The methods to predict the clinical response of individual patients to chemotherapy are classified roughly into two classes. One approach is molecular tumour analyses including the gene expression profiles obtained with DNA microarray technology, which can in part predict the cellular response to the anticancer agents from the gene expression profile (Dan et al, 2002). The other approach is the in vitro DST using cell-culture technique (Kimmel et al, 1987). The DST frequently used at this time is the colony-forming assay (CFA) and the 3-(4,5-dimethylthiazol-2-yl)-2,5-diphenyltetrazolium bromide (MTT) assay (Salmon et al, 1978; Mosmann, 1983; Rosenblum et al, 1983). Although the CFA is considered to be reliable for predicting the clinical response to therapies, it is time- and cost-consuming, labour-intensive, and suffers from a low success rate. It is because few prospective trials for gliomas have attempted to select prospective therapy on the basis of in vitro analyses. In this study, we used a direct in vitro measurement of apoptosis by the FCM analysis of DNA integrity as a DST. This method has been widely used in basic laboratory studies to detect apoptosis quantitatively (Nicoletti et al, 1991; Darzynkiewicz et al, 1992; Iwadate et al, 1997). When used as a DST, the clinical sensitivity was predicted in 86% and clinical resistance in 81% for the patients with intracerebral gliomas (Iwadate et al, 2002). Since the flow cytometer directly measure the nuclear damage of each tumour cell at the final stage of the assay, strict single-cell suspension is theoretically unnecessary at the initial stage. This feature would contribute to the high success rate and the high predictive accuracy. Although the in vitro DST suffers from difficulties in duplicating the complex conditions of in vivo therapy, they would have some advantages over the gene expression analyses because numerous known and unknown molecular networks influence the susceptibility of the tumour cells to anticancer agents.

The initial response rate for GM was 26% in the present series, and the SD was accomplished in 65% of the patients.
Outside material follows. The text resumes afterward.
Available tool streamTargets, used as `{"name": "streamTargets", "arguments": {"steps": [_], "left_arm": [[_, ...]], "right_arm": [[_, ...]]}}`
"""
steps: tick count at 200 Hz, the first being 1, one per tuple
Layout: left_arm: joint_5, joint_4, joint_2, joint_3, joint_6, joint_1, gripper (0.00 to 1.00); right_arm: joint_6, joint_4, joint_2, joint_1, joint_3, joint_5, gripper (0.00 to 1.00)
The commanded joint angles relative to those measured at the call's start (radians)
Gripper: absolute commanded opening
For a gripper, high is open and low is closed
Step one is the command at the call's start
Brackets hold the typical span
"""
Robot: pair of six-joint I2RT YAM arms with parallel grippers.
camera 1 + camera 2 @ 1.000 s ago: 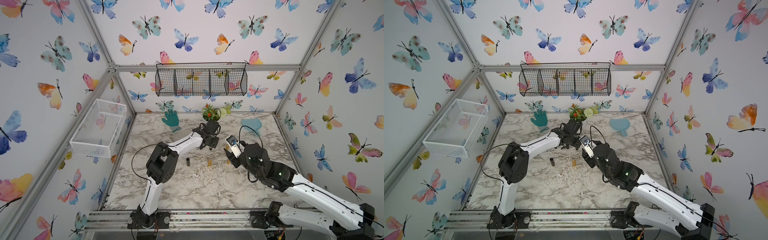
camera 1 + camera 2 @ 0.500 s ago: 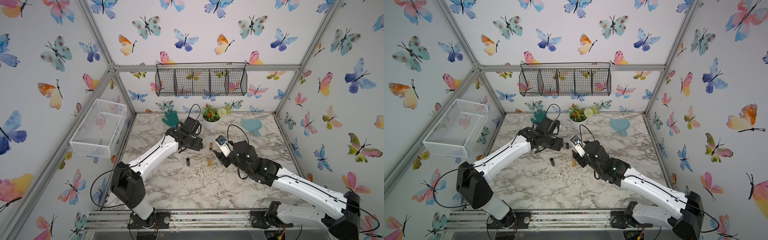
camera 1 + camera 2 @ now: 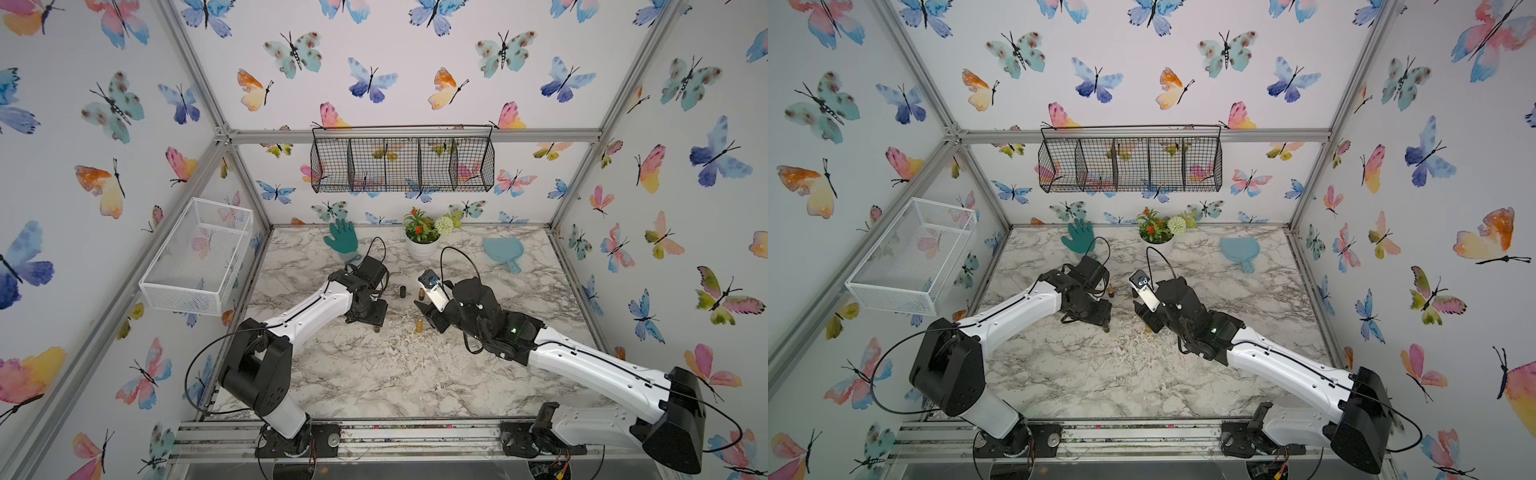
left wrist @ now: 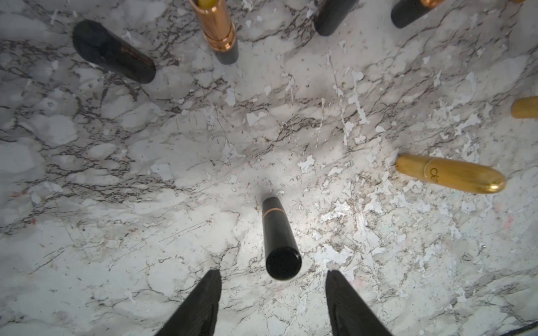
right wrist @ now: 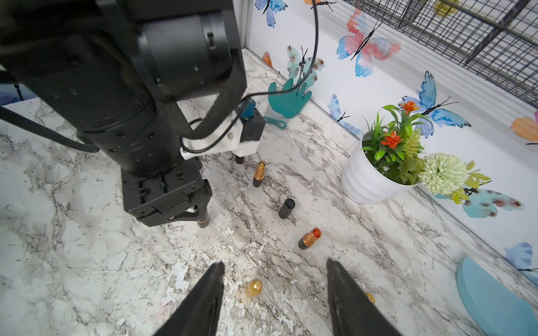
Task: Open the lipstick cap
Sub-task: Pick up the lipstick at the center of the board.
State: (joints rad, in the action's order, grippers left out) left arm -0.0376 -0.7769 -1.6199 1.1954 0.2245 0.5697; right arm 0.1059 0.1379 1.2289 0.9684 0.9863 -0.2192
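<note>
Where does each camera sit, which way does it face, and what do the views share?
Top views: high at the front, looking down on the table; the left arm, right arm, left gripper and right gripper show.
Left wrist: on the left arm, looking straight down at a capped black lipstick framed by its own open fingers.
Right wrist: on the right arm, looking across the table to the plant pot; its open fingers and the left gripper show.
Shared: both wrist views show that lipstick.
</note>
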Motion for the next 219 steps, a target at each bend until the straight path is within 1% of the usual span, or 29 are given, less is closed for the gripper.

These results suggest that the individualised chemotherapy is not curative, but effectively induces the tumour to enter a dormant state. Because the currently available anticancer agents have low tumour-specificity, a complete cure of solid tumours such as GM cannot be obtained with chemotherapy. The main advantage of individualised chemotherapy using an optimised combination of agents seems to be that tumour dormancy can be obtained without dose-escalation. In summary, it is reasonable to conclude from the present study that chemotherapy even with the currently available agents provides an opportunity to improve the survival of patients with GM when applied in a specific regimen prospectively selected for individual patients using in vitro DST. However, further observations will be required to determine whether the potential therapeutic benefit is directly associated with administering the individualised chemotherapy. The present result warrants the use of this strategy in a larger controlled randomised study.